*Work instruction*
What you return must be every line from the beginning of the data through the line holding "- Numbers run", unchanged.

--- Supplied information ---

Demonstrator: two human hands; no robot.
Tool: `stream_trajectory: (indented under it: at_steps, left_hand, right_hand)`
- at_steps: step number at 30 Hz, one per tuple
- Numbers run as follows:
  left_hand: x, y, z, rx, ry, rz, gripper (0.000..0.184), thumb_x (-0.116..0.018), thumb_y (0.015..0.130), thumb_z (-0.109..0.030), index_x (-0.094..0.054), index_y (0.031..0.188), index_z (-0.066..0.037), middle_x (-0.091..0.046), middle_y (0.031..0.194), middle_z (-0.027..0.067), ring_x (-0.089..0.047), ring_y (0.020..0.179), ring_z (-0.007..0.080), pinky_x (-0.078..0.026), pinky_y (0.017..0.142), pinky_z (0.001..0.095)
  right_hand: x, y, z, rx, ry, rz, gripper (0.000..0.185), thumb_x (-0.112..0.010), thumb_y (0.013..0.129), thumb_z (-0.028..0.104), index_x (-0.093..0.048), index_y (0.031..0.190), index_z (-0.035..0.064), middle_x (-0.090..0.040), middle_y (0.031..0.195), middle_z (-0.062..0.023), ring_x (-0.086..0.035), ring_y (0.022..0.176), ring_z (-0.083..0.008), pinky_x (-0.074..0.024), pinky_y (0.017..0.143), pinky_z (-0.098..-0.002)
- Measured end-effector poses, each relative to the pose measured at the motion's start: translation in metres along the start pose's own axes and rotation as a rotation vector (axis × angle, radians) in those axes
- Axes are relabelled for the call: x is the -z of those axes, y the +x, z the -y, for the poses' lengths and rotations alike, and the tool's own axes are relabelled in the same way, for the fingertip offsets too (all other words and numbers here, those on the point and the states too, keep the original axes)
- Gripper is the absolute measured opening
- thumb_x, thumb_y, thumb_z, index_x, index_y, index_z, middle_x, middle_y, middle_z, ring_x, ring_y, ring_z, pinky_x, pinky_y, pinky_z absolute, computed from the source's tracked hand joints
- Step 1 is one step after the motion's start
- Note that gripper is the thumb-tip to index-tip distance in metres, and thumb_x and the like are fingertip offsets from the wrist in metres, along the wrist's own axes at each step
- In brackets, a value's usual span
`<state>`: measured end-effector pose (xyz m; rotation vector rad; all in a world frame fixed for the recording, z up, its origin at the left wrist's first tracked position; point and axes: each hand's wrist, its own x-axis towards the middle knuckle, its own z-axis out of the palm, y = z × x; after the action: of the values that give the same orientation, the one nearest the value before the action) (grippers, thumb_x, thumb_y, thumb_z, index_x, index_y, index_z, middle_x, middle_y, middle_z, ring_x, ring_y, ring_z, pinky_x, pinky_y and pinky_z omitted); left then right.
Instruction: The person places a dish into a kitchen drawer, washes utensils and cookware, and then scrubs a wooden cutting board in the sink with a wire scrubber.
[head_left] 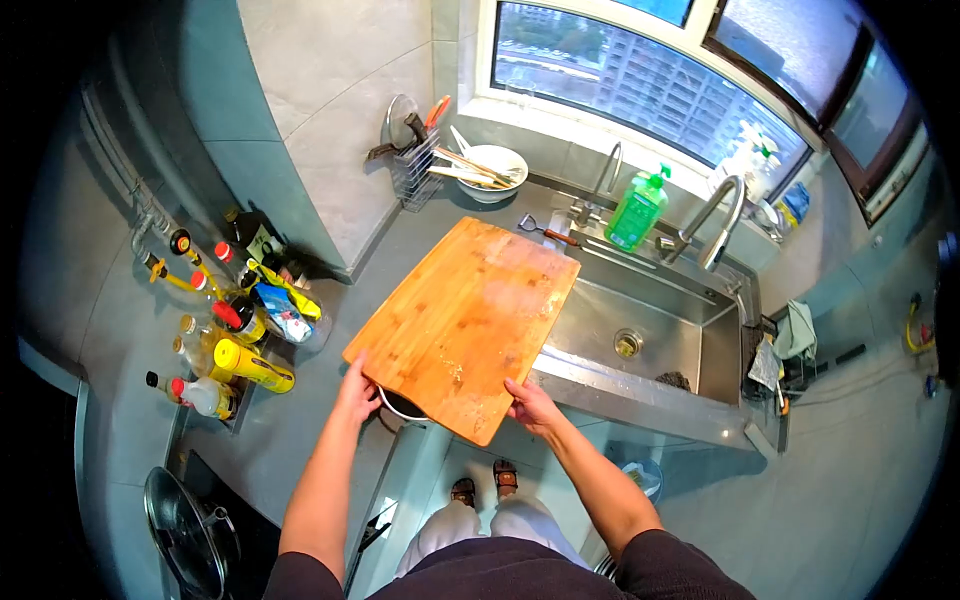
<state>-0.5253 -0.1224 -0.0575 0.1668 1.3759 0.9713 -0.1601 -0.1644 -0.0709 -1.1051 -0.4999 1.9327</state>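
A wooden cutting board (470, 320) is held up in front of me, over the counter's edge and the left side of the sink. Small food scraps and a damp, paler patch show on its surface. My left hand (357, 393) grips its near left corner, the fingers going under it. At the near right edge, my right hand (533, 407) has its thumb on top and its fingers hidden below. Part of a white-rimmed container (402, 406) shows beneath the board, beside my left hand; the rest of it is covered.
The steel sink (640, 330) with a curved faucet (722, 235) lies to the right. Green soap (636, 210) and a peeler (548, 232) sit behind it. A white bowl (492, 175) with utensils stands at the back. Several bottles (250, 365) and a glass-lidded pan (190, 535) are left.
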Motion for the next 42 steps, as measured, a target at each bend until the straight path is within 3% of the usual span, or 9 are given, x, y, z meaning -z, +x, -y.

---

*Task solution*
Demonstrator: two human hands; no robot.
Tool: `stream_trajectory: (indented under it: at_steps, left_hand, right_hand)`
- at_steps: step number at 30 Hz, one per tuple
- Numbers run as follows:

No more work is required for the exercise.